Les syndicats expliquent avoir reçu des garanties supplémentaires après le dernier plan de départs.

Une enseigne Carrefour à Montigny-les-Cormeilles, en mars 2019. (illustration)
Une enseigne Carrefour à Montigny-les-Cormeilles, en mars 2019. (illustration) (STÉPHANIE BERLU / FRANCE-INFO)

Le projet de rupture conventionnelle collective, prévoyant 3 000 départs volontaires chez Carrefour, a été signé par deux syndicats du groupe, FO et la CFE-CGC, a appris franceinfo mardi 14 mai.

Les deux syndicats, représentants plus de la moitié du personnel, disent avoir obtenu des garanties supplémentaires par rapport à ce qui était prévu lors du dernier plan de départs. Il n'y aura aucun départ contraint jusqu'à la fin 2020. Une amélioration des congés de fin de carrière et des conditions de travail pour ceux qui restent ont été actés. Les salariés volontaires auront jusqu'à la fin de l'année pour se manifester auprès de l'entreprise.

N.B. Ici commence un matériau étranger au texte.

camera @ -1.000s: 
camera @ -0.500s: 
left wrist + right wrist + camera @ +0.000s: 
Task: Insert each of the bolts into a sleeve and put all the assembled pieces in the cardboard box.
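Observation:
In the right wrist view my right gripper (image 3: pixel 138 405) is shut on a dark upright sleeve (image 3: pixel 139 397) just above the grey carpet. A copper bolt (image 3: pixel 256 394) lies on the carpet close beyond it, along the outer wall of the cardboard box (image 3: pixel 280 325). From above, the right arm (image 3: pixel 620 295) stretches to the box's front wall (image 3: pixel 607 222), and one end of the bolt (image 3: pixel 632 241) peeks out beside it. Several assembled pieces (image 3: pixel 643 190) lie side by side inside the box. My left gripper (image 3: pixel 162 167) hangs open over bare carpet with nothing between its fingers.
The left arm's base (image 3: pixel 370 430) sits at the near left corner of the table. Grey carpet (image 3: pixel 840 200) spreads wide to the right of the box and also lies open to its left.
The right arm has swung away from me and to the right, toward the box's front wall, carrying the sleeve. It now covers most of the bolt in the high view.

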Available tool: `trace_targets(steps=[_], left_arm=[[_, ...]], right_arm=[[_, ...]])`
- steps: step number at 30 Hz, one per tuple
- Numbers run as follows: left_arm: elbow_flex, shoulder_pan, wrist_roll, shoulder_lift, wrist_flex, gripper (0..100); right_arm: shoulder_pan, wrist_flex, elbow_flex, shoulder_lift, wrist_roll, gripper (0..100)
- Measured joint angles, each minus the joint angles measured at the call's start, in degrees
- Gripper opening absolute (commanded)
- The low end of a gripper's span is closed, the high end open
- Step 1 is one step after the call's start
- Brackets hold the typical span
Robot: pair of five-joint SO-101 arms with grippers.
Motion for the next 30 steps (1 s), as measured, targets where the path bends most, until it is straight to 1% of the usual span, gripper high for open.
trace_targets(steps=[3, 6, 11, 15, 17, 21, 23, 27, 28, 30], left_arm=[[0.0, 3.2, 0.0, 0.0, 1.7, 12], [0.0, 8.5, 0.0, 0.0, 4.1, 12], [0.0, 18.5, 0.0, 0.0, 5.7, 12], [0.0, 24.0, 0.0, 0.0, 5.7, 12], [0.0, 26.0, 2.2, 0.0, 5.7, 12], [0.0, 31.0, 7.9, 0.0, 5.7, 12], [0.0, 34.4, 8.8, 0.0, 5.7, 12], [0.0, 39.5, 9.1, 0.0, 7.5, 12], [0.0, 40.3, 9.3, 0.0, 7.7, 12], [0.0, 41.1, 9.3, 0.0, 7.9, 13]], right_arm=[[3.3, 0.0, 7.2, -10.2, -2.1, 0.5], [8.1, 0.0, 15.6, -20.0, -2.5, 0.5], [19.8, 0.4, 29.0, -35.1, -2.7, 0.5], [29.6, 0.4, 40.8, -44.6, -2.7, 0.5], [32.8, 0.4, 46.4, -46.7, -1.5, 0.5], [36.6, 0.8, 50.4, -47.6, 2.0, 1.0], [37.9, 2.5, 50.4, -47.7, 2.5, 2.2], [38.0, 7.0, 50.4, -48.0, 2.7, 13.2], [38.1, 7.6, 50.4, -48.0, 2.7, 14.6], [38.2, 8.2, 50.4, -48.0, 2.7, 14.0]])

1 231 suppressions de postes

Le texte prévoit 1 231 suppressions de postes. Elles auront lieu aux caisses des stations-services, qui seront automatisées, aux rayons bijouterie, qui ferment, ainsi qu'aux rayons électroménager, hifi, photo, qui passent en libre-service. Des postes d'encadrement et des fonctions administratives seront également supprimés.

Les 1 769 postes restant à supprimer se feront grâce aux fins de carrière, ainsi que par des réductions d'effectifs dans 46 hypermarchés, où les départs pourront être remplacés.

Le projet devait avoir l'aval des syndicats représentant au moins 50% du personnel. FO et la CFE-CGC représentant plus de la moitié du personnel, l'accord peut donc être validé.